_Problem to work on_. Whenever a line of the data below holds the string "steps", copy that line.

_Extracted information_.
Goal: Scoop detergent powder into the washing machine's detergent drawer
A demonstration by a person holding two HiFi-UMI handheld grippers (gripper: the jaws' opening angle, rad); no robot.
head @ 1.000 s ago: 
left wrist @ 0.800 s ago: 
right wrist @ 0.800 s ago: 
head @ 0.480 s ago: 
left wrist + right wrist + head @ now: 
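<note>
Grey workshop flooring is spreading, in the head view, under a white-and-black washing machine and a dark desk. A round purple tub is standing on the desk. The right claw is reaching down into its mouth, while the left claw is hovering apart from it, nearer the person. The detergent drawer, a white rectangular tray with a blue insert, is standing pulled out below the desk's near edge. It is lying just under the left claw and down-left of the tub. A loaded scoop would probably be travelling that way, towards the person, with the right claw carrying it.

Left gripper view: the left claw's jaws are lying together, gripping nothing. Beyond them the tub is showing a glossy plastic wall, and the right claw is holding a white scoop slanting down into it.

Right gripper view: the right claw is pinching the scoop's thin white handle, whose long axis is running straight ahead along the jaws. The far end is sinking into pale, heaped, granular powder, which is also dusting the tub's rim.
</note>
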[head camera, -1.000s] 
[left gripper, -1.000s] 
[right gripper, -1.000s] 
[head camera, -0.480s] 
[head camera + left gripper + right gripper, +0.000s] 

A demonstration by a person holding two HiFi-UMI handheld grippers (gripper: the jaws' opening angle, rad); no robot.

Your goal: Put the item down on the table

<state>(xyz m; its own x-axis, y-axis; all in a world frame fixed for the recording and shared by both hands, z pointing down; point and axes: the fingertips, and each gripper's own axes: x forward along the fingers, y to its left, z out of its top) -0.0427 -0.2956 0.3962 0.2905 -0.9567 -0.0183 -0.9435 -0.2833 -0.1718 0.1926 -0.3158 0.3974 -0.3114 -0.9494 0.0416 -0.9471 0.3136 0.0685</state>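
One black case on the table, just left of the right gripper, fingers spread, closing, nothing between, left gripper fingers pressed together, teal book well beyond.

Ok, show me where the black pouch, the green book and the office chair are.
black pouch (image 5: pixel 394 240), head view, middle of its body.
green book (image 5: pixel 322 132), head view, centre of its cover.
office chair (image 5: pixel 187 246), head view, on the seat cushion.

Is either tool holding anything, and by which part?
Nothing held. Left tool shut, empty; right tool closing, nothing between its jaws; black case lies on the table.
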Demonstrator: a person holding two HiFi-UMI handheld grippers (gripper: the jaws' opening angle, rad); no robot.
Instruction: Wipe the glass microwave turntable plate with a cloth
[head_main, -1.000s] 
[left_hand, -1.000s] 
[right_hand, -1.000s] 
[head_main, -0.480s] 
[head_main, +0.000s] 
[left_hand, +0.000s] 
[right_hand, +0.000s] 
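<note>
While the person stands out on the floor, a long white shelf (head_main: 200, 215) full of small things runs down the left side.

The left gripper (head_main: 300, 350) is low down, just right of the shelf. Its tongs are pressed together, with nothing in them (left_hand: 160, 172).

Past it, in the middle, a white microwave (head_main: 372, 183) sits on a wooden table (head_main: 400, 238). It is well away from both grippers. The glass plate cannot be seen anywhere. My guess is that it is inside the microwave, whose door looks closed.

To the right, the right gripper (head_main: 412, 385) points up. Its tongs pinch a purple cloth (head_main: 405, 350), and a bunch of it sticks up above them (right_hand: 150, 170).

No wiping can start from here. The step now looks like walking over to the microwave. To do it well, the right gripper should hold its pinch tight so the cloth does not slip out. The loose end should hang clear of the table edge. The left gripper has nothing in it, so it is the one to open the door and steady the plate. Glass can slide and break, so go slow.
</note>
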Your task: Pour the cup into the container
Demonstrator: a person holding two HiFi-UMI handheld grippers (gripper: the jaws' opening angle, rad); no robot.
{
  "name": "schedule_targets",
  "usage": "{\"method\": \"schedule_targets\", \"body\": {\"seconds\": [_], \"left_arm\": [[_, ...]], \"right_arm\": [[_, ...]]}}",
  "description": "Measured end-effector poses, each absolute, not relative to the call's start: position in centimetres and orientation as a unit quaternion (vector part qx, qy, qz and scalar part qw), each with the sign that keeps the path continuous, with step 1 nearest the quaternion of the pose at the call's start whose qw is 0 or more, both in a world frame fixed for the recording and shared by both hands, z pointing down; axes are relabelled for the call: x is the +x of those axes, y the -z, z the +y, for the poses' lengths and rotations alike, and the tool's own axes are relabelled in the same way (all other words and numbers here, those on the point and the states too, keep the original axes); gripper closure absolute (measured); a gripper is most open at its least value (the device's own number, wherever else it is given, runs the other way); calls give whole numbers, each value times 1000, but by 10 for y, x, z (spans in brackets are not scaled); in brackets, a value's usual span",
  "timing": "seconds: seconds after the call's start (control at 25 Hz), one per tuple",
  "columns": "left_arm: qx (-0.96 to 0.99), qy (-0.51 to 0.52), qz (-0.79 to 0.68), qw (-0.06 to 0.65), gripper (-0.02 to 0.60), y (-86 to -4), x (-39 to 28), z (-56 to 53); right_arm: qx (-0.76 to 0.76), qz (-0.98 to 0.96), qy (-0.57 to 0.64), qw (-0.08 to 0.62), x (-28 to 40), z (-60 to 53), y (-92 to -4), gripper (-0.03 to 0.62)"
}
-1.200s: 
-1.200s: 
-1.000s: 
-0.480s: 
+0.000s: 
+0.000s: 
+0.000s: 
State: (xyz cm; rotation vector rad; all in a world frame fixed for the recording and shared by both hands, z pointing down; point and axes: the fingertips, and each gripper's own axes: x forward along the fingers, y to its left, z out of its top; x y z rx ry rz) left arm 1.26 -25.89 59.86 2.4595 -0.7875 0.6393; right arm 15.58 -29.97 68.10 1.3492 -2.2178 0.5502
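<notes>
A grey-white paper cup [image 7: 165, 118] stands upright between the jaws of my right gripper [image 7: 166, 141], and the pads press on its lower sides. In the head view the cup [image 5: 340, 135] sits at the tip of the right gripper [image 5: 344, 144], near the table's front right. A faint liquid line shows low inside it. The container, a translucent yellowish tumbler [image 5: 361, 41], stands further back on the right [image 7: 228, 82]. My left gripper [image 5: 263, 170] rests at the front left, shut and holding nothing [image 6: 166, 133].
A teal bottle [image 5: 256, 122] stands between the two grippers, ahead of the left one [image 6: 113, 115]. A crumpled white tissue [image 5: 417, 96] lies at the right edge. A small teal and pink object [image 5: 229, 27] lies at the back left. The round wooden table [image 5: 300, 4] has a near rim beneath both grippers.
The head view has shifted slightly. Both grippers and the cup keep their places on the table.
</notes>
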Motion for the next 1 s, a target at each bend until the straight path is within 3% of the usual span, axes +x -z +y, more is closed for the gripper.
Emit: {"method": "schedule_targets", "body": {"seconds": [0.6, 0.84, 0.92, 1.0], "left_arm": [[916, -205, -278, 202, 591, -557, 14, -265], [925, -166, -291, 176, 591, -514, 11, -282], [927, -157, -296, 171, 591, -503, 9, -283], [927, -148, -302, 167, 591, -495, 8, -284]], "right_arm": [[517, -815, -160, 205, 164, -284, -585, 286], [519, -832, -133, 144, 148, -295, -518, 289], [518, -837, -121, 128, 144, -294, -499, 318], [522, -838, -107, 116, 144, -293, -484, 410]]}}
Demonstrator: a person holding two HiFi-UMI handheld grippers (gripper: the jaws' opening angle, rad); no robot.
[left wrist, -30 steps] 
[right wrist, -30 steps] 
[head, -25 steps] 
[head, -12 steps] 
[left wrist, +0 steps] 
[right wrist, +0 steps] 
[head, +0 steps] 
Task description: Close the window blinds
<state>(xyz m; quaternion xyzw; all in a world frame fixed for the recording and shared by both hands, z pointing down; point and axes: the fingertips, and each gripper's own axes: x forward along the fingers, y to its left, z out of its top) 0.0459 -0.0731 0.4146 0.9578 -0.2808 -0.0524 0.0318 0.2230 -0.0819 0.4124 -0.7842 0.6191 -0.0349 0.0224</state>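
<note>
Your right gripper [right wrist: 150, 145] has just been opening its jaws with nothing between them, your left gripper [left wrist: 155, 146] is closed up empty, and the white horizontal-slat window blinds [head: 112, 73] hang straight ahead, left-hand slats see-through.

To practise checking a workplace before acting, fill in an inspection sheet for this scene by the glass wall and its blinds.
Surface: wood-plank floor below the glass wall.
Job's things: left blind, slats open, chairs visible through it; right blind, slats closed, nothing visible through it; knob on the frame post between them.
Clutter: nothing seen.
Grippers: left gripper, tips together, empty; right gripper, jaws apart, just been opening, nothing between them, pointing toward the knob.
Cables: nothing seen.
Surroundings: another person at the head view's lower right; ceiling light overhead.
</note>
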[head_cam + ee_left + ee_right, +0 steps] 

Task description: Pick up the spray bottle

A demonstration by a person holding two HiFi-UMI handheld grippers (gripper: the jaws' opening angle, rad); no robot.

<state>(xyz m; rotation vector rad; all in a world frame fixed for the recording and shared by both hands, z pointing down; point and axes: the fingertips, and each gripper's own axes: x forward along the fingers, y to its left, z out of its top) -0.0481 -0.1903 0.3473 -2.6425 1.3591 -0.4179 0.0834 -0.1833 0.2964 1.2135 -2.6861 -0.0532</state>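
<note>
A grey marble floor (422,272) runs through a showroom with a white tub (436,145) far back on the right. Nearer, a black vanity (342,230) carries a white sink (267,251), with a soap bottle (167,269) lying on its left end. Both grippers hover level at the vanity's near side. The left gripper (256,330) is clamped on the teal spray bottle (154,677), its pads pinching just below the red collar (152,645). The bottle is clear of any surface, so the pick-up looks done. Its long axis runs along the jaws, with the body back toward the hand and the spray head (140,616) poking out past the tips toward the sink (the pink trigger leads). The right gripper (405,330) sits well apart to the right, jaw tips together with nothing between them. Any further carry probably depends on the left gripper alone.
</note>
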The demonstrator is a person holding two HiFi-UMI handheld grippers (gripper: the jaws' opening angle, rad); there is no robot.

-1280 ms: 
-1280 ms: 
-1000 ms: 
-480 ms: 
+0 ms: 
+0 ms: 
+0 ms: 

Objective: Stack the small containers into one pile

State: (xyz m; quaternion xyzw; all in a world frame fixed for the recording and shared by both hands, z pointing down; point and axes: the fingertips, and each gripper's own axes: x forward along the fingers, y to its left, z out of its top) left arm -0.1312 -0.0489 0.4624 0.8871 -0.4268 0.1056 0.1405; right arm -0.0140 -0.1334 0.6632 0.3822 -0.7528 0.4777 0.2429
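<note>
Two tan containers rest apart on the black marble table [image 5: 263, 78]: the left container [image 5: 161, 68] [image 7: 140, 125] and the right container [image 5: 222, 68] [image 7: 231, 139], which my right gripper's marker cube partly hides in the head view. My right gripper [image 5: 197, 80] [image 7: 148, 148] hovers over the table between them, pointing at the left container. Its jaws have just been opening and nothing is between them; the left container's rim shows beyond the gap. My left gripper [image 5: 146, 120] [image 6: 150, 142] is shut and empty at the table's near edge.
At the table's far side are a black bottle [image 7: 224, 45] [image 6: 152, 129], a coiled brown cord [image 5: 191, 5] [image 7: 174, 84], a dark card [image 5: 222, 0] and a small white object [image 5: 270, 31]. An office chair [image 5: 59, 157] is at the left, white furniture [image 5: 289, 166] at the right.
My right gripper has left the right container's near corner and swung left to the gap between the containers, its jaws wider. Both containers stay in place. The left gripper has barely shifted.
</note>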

_Task solution_.
[left wrist, -30 steps] 
[right wrist, -30 steps] 
[head, -25 steps] 
[head, -12 steps] 
[left wrist, +0 steps] 
[right wrist, +0 steps] 
[head, +0 steps] 
[head_cam + ee_left + ee_right, +0 steps] 

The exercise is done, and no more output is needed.